Dr. Kergin followed Dr Janes as Professor of Surgery. He came as an Oxford graduate and Rhodes Scholar. He was known as “fearless Fred” and he performed mostly thoracic surgery. He was very confident. Interestingly, he was a heavy smoker, and was extremely authoritarian. He reorganized the emergency room at that time. It was during Kergin’s time that Sunnybrook changed from a military hospital to a University of Toronto hospital. Dr. Kergin was well known for his treatment of ruptured abdominal aortic aneurysms, and ultimately also became the Assistant Dean of Medicine at the University. His son Michael became the Canadian ambassador to the United States.

Following Dr. Kergin in sequence was Dr. Drucker who was recruited from the University of Rochester. He was an American surgeon, and had not come through the University of Toronto system. As such, he was a bit out of his element. The word on the street was that Dr. Druker was not a particularly adept technical surgeon. But he was quite connected with the academic side of surgery, and with systems approaches to surgery. His term lasted for 5 years.

Following Dr. Drucker, Dr. Wilson became the next Professor of Surgery. He had the tact of gentle persuasion, which was a wonderful approach to help serve his needs and purposes. He was considered an excellent technical surgeon, and helped to form the cardiovascular group at the Toronto Western Hospital. Under his leadership, the Department of Surgery thrived and moved forward. Dr. Wilson had the vision to initiate Gallie Day as we know it. In addition, he helped to develop all of the specialties in surgery, as we know them today. He had good collaborations with Ray Heimbecker from cardiac surgery, Paul Tremble in thoracic surgery, and John Callaghan who helped develop the pacemaker.

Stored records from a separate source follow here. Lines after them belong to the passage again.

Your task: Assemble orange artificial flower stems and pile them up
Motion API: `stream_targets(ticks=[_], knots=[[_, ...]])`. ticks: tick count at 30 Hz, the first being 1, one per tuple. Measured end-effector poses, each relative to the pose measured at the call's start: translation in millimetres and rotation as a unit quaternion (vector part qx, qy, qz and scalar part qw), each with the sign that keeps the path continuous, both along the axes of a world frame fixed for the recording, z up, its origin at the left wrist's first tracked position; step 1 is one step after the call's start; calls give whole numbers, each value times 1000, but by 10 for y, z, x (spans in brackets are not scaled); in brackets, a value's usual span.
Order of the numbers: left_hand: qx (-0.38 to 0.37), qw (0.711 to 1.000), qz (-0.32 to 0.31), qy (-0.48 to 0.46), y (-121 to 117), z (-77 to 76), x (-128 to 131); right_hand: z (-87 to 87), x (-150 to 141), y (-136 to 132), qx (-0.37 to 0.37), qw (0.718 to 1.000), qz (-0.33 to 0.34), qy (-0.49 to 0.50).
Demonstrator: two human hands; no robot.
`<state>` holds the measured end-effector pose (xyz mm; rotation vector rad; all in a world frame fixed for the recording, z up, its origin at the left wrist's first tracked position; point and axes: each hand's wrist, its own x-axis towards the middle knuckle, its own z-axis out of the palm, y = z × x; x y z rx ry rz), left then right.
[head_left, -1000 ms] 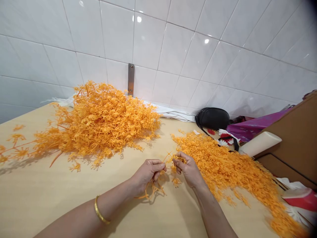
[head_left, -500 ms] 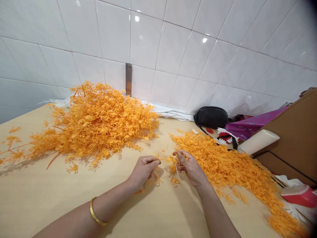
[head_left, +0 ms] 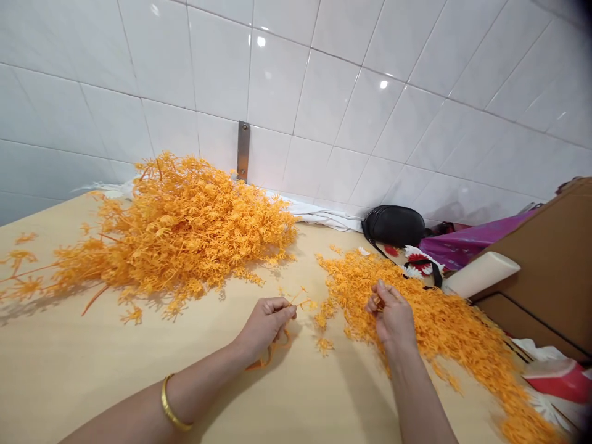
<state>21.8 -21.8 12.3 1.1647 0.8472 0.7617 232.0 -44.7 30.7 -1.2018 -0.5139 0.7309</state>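
My left hand (head_left: pixel 266 322) is closed in a pinch on a thin orange plastic sprig (head_left: pixel 296 303), whose stem trails under the palm onto the wooden table (head_left: pixel 83 364). A gold bangle is on that wrist. My right hand (head_left: pixel 393 317) is over the near edge of the right-hand heap of small orange plastic pieces (head_left: pixel 444 320), fingers pinched on a small orange piece. A few loose orange bits (head_left: pixel 324 345) lie on the table between the hands. A big pile of orange plastic branches (head_left: pixel 180 228) lies to the left, behind my left hand.
A white tiled wall (head_left: pixel 324 92) runs behind the table with a metal bracket (head_left: pixel 243 151). A black pouch (head_left: pixel 393 226) sits at the back, next to purple cloth (head_left: pixel 467 243). A white roll (head_left: pixel 481 274) and a brown box (head_left: pixel 550 271) stand at the right.
My right hand has moved away from my left hand to the right, over the heap of small pieces. My left hand stays put with the sprig.
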Motion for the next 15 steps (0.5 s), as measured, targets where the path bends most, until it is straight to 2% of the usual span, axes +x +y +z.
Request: stream_targets(ticks=[2,5,7,13,15], knots=[[2,1000,9,-2,13,-13,9,3,-28,-15,-34,997,55,-48],[5,1000,26,-5,14,-19,27,-14,-221,-38,-74,974,193,-94],[8,999,32,-6,3,-18,35,-23,-339,-51,-80,960,245,-111],[27,1000,8,3,-41,-19,58,-62,-486,-70,-110,920,320,-197],[37,999,-11,9,-53,-7,61,-92,-538,-66,-102,919,319,-208]])
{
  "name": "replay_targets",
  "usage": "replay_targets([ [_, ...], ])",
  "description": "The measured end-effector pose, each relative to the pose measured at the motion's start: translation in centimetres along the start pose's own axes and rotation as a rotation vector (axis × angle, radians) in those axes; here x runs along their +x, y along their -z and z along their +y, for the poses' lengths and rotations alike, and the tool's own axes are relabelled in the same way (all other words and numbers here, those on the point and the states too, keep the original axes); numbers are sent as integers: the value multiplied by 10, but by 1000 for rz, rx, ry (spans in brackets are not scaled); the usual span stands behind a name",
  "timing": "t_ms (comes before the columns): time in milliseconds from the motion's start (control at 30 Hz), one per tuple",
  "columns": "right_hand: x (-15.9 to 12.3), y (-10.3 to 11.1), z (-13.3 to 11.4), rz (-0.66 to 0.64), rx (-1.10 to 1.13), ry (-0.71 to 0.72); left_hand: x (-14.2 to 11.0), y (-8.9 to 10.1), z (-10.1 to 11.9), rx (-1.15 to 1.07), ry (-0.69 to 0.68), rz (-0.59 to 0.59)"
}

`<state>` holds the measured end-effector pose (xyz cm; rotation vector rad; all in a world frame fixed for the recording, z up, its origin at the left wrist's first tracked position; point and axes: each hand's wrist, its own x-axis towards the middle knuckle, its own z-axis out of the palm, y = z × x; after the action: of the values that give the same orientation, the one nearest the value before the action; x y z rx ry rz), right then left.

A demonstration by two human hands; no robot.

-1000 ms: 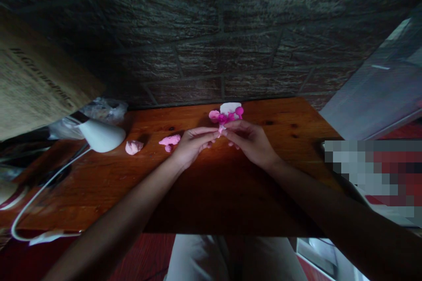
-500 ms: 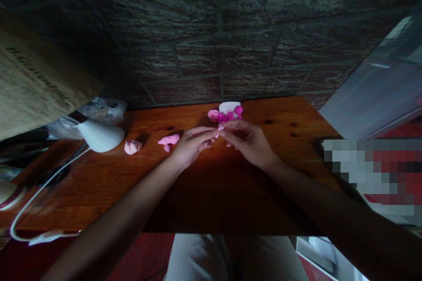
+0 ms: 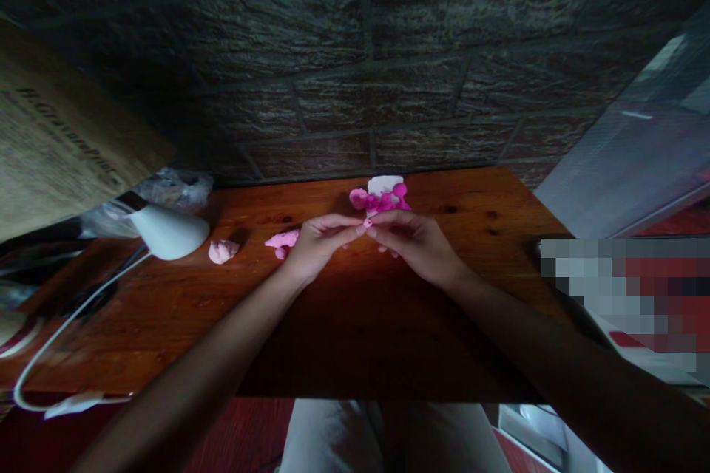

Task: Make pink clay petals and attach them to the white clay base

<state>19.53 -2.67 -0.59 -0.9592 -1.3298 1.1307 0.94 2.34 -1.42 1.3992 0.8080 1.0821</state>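
Note:
Between the fingertips of my left hand [image 3: 320, 244] and my right hand [image 3: 417, 240] is a small piece of light pink clay [image 3: 367, 222]. Both hands are closed in a pinch, thumb against forefinger, and their tips meet above the table. Just behind the fingers sits a cluster of bright magenta clay shapes [image 3: 382, 202], with a round pink piece at its left and a white slab [image 3: 384, 184] at the back. Beside my left hand lies a pink clay lump [image 3: 282, 239], partly covered by the hand. Farther left rests a pale pink clay lump [image 3: 222, 251].
A lamp with a white base [image 3: 169, 231] and printed shade [image 3: 72, 140] stands at the left, its white cable [image 3: 72, 329] curving over the wooden table [image 3: 355, 340]. Crumpled clear plastic [image 3: 183, 188] lies behind it. A dark brick wall [image 3: 333, 89] borders the back.
My fingertips have come closer together around the small clay piece, and more of it is now covered. The left hand has shifted slightly, hiding more of the pink lump beside it.

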Motion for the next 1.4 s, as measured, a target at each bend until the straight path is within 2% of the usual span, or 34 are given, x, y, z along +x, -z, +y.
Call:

Another name that sprang forward from our conversation included Bruce Tovee who developed the technique for splenectomy in patients with leukemia. He was also the surgeon for the police and ran a clinic in the Stewart Building to look after the Police officers. Dr. Tovee’s wife was an army nurse they had 2 sons, Paul and Steve with whom I went to highschool.

We also talked briefly about Gordon Murray’s contributions, of which there were many to the Department of Surgery. In addition to his work on the development of renal transplant systems, and the use of heparin, Dr. Murray developed a technique of bone grafting using a portion of the clavicle as the donor source.

It was my great pleasure to meet with Dr. Bill Spence, and to spend an afternoon chatting with him. It reminded me how fortunate we are that our historic tradition carries on in the memories of those who worked at some of the most interesting times in the establishment of the Department of Surgery. Bill shows no signs of slowing down at age 91, and we do hope we will continue to see him at many future Gallie Day events.